Gypsy Dave and the Stumpjumpers
Friday @ Red Door
Stumpjumpers are what some residents of far northwestern Pennsylvania call each other. David Washousky takes his pensive Pennsy roots and their distance along, while sharing his name in art (and “wandering faith”) with an archetypal folk figure. His voice and guitar, times the Stumpjumpers’ fiddle and bass, slip tunefully and thoughtfully through all weather, as “The right slips by, in the moving light/Of paintings and suppertimes.” Is that political? Either way, “A black ‘n’ white/Violet summer sky” gently/boldly follows, bonding differences sensuously. (Stumpjumping indeed, by cracky!)
Harlem Gospel Choir
Sunday @ Lincoln
The Harlem Gospel Choir was founded twenty years ago by Allen Bailey, already a versatile music biz veteran.
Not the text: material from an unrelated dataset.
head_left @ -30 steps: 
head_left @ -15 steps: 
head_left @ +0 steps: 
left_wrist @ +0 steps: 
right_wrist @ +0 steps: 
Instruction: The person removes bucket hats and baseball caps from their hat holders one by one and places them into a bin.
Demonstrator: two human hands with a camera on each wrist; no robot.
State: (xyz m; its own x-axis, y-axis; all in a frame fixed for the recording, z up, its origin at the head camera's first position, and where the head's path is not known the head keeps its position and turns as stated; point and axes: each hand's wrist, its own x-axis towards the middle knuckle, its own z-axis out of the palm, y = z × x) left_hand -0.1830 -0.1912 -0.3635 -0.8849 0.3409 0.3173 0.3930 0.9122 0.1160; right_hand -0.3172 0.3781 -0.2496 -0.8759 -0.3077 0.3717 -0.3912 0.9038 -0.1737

The HGC soon performed with U2, also stars of opera and most other genres. Bailey, the Choir’s manager and master of ceremonies, reportedly will have his chronicle of their worldwide musical journeys published soon. Accompanied by synthesizer and drums, the HGC’s often interactive performances include blues, jazz and sometimes rock, always guided by gospel’s stylized spirit. At the very least, their voices elevate the roof as high as any ol’ band can.